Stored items

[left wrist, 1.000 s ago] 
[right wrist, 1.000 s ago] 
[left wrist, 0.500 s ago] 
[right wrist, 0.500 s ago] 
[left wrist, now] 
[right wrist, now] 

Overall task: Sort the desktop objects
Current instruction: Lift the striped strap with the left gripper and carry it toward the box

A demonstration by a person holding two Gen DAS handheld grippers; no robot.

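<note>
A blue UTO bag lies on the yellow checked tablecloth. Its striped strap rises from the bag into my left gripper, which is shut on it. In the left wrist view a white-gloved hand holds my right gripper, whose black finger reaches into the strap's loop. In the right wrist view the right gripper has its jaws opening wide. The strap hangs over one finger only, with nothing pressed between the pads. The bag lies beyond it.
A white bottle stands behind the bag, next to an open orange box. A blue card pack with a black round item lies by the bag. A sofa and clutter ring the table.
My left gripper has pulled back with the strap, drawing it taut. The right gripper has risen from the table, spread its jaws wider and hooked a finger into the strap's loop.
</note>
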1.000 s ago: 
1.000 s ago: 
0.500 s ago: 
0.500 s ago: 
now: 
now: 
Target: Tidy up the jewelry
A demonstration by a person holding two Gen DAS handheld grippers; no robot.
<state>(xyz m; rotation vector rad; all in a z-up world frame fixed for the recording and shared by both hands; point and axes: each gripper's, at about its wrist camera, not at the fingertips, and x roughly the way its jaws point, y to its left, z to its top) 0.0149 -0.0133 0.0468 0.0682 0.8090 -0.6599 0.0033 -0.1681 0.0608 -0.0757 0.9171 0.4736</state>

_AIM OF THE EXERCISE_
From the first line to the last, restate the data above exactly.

_REPLY_
[left wrist, 1.000 s ago] 
[right wrist, 1.000 s ago] 
[left wrist, 0.500 s ago] 
[right wrist, 0.500 s ago] 
[left wrist, now] 
[right wrist, now] 

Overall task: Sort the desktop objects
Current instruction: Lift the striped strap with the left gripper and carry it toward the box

A demonstration by a person holding two Gen DAS handheld grippers; no robot.

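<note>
A blue UTO bag lies on the yellow checked tablecloth. Its striped strap rises from the bag into my left gripper, which is shut on it. In the left wrist view a white-gloved hand holds my right gripper, whose black finger reaches into the strap's loop. In the right wrist view the right gripper has its jaws opening wide. The strap hangs over one finger only, with nothing pressed between the pads. The bag lies beyond it.
A white bottle stands behind the bag, next to an open orange box. A blue card pack with a black round item lies by the bag. A sofa and clutter ring the table.
My left gripper has pulled back with the strap, drawing it taut. The right gripper has risen from the table, spread its jaws wider and hooked a finger into the strap's loop.
</note>
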1.000 s ago: 
1.000 s ago: 
0.500 s ago: 
0.500 s ago: 
now: 
now: 
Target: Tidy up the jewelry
A demonstration by a person holding two Gen DAS handheld grippers; no robot.
<state>(xyz m; rotation vector rad; all in a z-up world frame fixed for the recording and shared by both hands; point and axes: each gripper's, at about its wrist camera, not at the fingertips, and x roughly the way its jaws point, y to its left, z to its top) 0.0149 -0.0133 0.0468 0.0682 0.8090 -0.6599 0.0033 -0.1681 0.0608 -0.0757 0.9171 0.4736</state>

With this, the answer is finished.